C’est une bonne question. L’art est une expression humaine qui existe depuis l’époque des peintures rupestres. C’est l’expression de notre imagination, de notre passion, de nos peurs. L’art actuel est très loin de ces principes, il s’est fondamentalement transformé en quelque chose de décoratif, dénué de sens, dans le grand art, dans l’art pour l’art, pour satisfaire les goûts des super-riches. C’est une façon de montrer qu’ils sont assez puissants pour l’acheter, comme pour un produit financier. En tant qu’artiste, je suis très consciente et critique de cette réalité. Mais j’essaie toujours d’amener l’art dans différents endroits, comme cet espace à Cordoaria. Mon travail est lié aux luttes des gens, mais bien sûr il existe dans ce même marché de l’art. Sinon, notre voix n’est pas entendue. J’ai la chance de ne pas avoir à faire trop attention à ce côté-là : je ne connais pas mes collectionneurs, les gens qui achètent les œuvres. C’est un peu comme une poule qui ne sait pas où vont ses œufs. Le contraire me serait même bizarre.

En 2020, le Journal d’art a fait le calcul et l’a nommé « l’artiste le plus populaire au monde ». Cet artiste est-il toujours la cible de la censure ?
Oui, et je vais vous raconter une histoire qui s’est passée la semaine dernière et qui n’a pas encore été publiée. Une institution britannique appelée Firstsite [que defende valores antirracistas e o empoderamento das comunidades, em Colchester, Essex] il a organisé une grande exposition à laquelle il m’a invité ainsi que plusieurs grands artistes britanniques. Normalement, je n’aime pas faire ce genre de spectacles parce que ce sont des idées médiocres, sans concept clair. Mais ils allaient utiliser mon nom pour faire connaître l’exposition, alors j’ai créé un projet… qui a été rejeté. Ce projet consistait à envoyer une carte postale à des prisonniers politiques dans diverses parties du monde. La carte postale aurait l’image d’un tapis d’exercice : c’est le tapis que m’a envoyé le prisonnier Julian Assange. Il faut se rendre compte qu’aujourd’hui, nous bénéficions de certaines conditions politiques car de nombreux combattants ont défendu la liberté d’expression et la liberté d’information, ont fait des sacrifices, ont été arrêtés en Russie, en Chine, aux USA, en Turquie, en Corée du Nord… des personnes dont le seul crime est d’avoir une conscience. Cela doit être signalé. J’ai dit à Firstsite que s’ils me voulaient, ils devraient accepter le projet ou m’expulser. Ils m’ont expulsé. Mais nous ne pouvons pas permettre l’autoritarisme, que ce soit en Grande-Bretagne ou ailleurs, ni des actes qui nuisent à l’humanité et à la liberté d’expression. Nous devons nous battre.

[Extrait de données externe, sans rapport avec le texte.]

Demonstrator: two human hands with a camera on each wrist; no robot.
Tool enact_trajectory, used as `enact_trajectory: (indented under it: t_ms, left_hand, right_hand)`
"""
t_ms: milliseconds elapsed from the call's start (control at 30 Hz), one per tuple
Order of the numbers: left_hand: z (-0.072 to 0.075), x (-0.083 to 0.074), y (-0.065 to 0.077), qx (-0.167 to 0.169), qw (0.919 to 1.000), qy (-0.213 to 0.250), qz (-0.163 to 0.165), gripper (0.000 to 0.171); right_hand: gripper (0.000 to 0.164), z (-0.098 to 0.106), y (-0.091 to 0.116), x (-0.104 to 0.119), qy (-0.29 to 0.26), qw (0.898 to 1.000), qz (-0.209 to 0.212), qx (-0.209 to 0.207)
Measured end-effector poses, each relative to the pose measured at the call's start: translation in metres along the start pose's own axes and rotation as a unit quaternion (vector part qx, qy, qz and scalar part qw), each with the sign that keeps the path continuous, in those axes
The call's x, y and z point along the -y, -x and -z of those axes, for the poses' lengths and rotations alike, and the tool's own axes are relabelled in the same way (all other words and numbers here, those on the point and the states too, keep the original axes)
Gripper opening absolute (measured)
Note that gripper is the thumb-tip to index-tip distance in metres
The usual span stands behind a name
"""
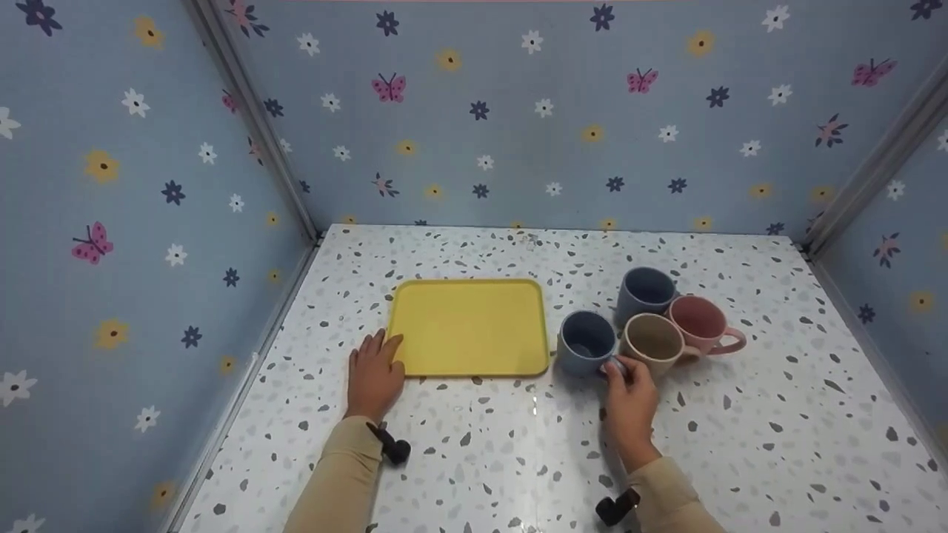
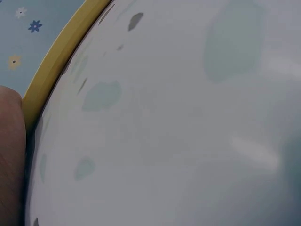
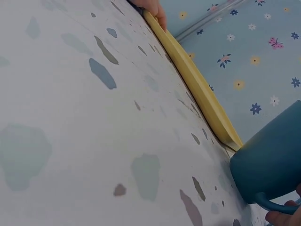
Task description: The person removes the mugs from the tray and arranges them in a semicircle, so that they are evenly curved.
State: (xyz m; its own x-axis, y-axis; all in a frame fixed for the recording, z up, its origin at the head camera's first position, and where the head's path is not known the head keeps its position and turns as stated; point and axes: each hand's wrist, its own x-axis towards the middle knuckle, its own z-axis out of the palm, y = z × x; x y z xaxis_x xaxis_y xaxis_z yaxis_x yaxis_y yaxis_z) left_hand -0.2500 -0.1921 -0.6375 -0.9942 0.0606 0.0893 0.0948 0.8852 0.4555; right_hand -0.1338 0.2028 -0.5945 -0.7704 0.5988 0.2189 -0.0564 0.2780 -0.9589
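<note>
In the head view, my right hand (image 1: 632,400) pinches the handle of a blue mug (image 1: 586,342) that stands upright just right of the yellow tray (image 1: 466,327). The right wrist view shows this blue mug (image 3: 268,160) from the side, its handle between my fingers. My left hand (image 1: 374,374) rests at the tray's near left corner, its fingers extended along the left rim and its thumb by the front edge. A beige mug (image 1: 652,342), a pink mug (image 1: 698,318) and a dark blue mug (image 1: 646,292) cluster close behind and right of the held mug.
The white speckled table (image 1: 489,459) meets a flowered back wall (image 1: 511,118) and a left side wall (image 1: 133,259). Handles of the pink and beige mugs point right. Each wrist carries a small black device.
</note>
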Motion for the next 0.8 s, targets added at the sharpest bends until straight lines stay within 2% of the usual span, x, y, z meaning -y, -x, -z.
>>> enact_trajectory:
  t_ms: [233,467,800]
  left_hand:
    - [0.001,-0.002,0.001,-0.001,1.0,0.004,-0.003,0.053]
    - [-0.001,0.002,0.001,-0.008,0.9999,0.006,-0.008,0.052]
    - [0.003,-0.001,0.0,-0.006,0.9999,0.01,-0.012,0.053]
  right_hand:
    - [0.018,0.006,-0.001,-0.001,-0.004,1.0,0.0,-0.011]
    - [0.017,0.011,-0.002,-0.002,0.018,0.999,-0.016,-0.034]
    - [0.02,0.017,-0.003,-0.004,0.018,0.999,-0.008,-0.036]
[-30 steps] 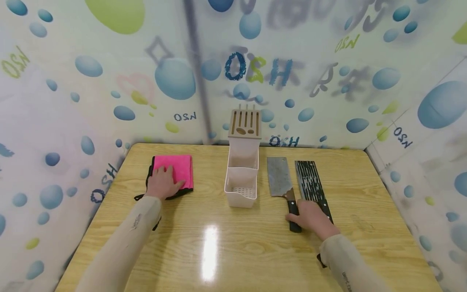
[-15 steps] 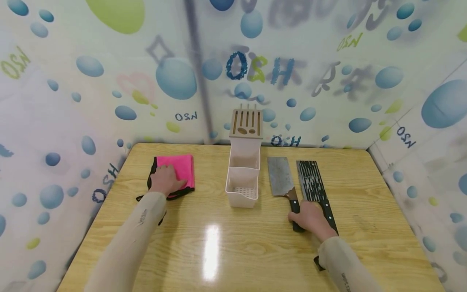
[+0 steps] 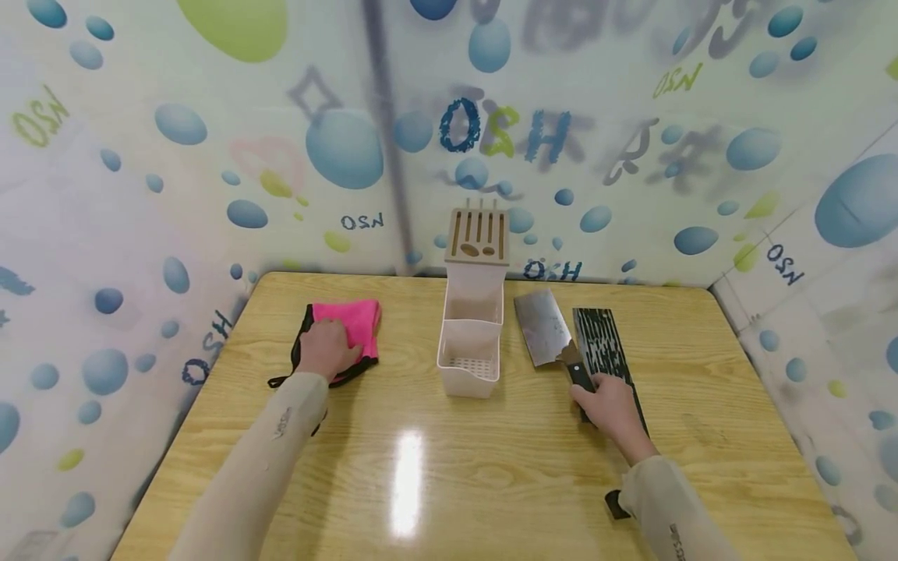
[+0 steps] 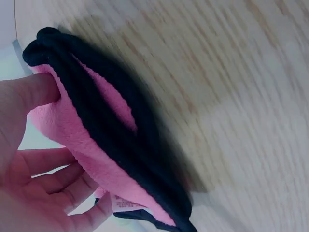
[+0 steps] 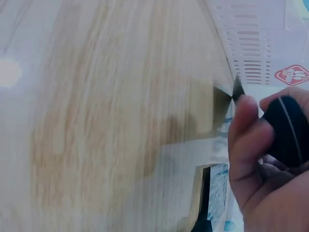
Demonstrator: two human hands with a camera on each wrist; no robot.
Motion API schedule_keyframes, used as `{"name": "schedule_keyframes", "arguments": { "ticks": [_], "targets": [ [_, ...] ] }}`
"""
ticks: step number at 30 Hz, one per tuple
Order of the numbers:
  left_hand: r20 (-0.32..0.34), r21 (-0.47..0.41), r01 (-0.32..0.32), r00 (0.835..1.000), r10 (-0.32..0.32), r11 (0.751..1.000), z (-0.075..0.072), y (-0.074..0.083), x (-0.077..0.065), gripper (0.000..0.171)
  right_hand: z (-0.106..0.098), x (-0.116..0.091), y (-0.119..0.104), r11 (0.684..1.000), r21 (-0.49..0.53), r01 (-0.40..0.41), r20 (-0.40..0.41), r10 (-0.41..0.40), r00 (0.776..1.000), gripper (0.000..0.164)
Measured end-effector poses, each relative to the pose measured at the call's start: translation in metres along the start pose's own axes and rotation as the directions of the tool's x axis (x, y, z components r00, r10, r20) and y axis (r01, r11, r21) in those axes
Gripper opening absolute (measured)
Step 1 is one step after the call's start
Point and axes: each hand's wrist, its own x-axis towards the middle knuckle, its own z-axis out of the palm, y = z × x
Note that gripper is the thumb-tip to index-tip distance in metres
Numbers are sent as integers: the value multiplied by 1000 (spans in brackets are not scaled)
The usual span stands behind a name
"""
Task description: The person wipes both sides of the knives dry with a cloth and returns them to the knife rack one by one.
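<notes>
On the left of the table, my left hand (image 3: 326,348) grips a folded pink cloth (image 3: 358,321) with black edging. The left wrist view shows my thumb on one side of the cloth (image 4: 72,118) and the fingers on the other, its layers bulging apart. My right hand (image 3: 613,409) holds a cleaver (image 3: 543,327) by its black handle, the blade angled toward the upper left. In the right wrist view, the handle's butt end (image 5: 288,131) shows inside my curled fingers. Just right of the cleaver lies a black-and-silver patterned knife (image 3: 598,343), its handle partly behind my hand.
A cream knife and utensil holder (image 3: 471,382) with a slotted tan top (image 3: 479,238) stands between the cloth and the knives. The wooden table (image 3: 449,483) meets patterned walls (image 3: 379,234) at the back and sides.
The cleaver has turned, its blade now slanting left and its handle raised in my right hand. The cloth, flat under my left hand before, is now bunched, its right edge lifted.
</notes>
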Motion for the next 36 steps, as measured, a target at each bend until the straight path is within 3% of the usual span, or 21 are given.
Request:
{"name": "schedule_keyframes", "arguments": {
  "ticks": [4, 9, 15, 21, 30, 34, 36],
  "targets": [
    [-53, -2, -59, 997, 59, 998, 2, 2, -4, 43, -1, -1, -2, 988, 154, -25, 15, 23, 1000, 15],
    [-99, -11, -91, 991, 90, 996, 6, 0, -9, 41, -2, -2, -5, 953, 299, -36, 24, 31, 999, 19],
    [-146, -79, -68, 988, 56, 995, 9, -9, -12, 33, -2, -3, -7, 926, 377, -14, -10, 19, 1000, 40],
    [-151, -181, -37, 988, 9, 983, 5, -13, -18, 27, -5, -6, -10, 863, 505, 8, -5, -7, 1000, 38],
    [-275, -321, -103, 961, 12, 941, -21, -5, -27, 18, -19, -15, -23, 773, 628, 91, 8, -123, 992, 41],
    [-324, -370, -148, 946, 22, 917, -37, 6, -29, 25, -25, -22, -31, 734, 667, 128, 15, -186, 983, 42],
    [-347, -386, -172, 937, 30, 906, -44, 12, -30, 30, -28, -25, -35, 735, 658, 164, 13, -229, 973, 45]
  ]
}}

Revenir à des modes de vie plus simples, à l’artisanat, est-ce aussi une forme de résistance ?
Je crois qu’en tant que société humaine, nous devons être équilibrés. Nous avons une rationalité puissante, mais cela ne conduit pas nécessairement à un bon résultat. Entre A et B, il y a une ligne droite, c’est le chemin le plus efficace, mais les humains ne sont pas comme ça. Nous avons des émotions, des habitudes, nos propres façons de faire les choses, différentes formes et formes, la rationalité est une petite partie du tout. Si nous ne faisons que diriger par elle, cela déséquilibre notre réflexion : cela nous fait penser que nous pouvons tout conquérir. C’est une grosse erreur. Nous devons penser à nos faiblesses et imperfections, et ces imperfections sont souvent qui nous sommes et ce qui nous apporte de la joie.

Qu’avez-vous trouvé dans l’Alentejo et ses traditions ?
J’aime comprendre les traditions des lieux, savoir d’où viennent leurs arts, et j’ai découvert le carrelage, les tissus, le bois, le liège, la pierre… en plus de la gastronomie. [risos]. Nous sommes ce que nous mangeons, n’est-ce pas ? J’ai beaucoup appris et j’ai essayé de travailler avec ces traditions. J’espère pouvoir dire que j’ai essayé d’y ajouter quelque chose avec mon travail.